Last weekend, the Season 3 series of Ultimate Fighter was on all day.  The coaches were Ken Shamrock and Tito Ortiz.  I watched most of it and I really enjoyed watching it.  

However, it didn't take me long to form an opinion that Ken Shamrock is a hot-head and has an overall bad attitude.  Ken and Tito had a little spat late in the series and frankly I thought Tito seems to have very good self control where Ken just exploded.  Then later Ken played it off as trying to get his boys motivated.

Over all I was quite impressed with Tito and thought he was a great coach and seemed to have a good personality and was very calm.  His guys did very well most of the show.

Just thought I would comment on it.


----------



## Andy Moynihan (Apr 4, 2007)

Bigshadow said:


> Last weekend, the Season 3 series of Ultimate Fighter was on all day. The coaches were Ken Shamrock and Tito Ortiz. I watched most of it and I really enjoyed watching it.
> 
> However, it didn't take me long to form an opinion that Ken Shamrock is a hot-head and has an overall bad attitude. Ken and Tito had a little spat late in the series and frankly I thought Tito seems to have very good self control where Ken just exploded.
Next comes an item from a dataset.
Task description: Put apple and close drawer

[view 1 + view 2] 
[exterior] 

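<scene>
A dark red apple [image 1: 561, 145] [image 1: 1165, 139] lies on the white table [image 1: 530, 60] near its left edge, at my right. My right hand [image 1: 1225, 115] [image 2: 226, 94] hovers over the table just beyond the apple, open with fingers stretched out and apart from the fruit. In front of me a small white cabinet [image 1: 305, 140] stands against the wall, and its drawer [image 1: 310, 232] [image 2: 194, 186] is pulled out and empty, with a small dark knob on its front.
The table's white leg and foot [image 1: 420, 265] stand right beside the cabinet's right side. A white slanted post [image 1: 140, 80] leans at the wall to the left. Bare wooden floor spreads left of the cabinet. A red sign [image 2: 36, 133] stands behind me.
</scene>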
Then later Ken played it off as trying to get his boys motivated.


 
I'm sorry but I have to wonder just how much of that is staged.


----------



## Bigshadow (Apr 4, 2007)

Andy Moynihan said:


> I'm sorry but I have to wonder just how much of that is staged.




Of course there is a certain amount of that as well.  Regardless, their personalities show through to some extent.  For instance the little spat they had could likely have been for show, however the two of them DO have some history there.  It may not have been for show, but worked well for the camera in the end.


----------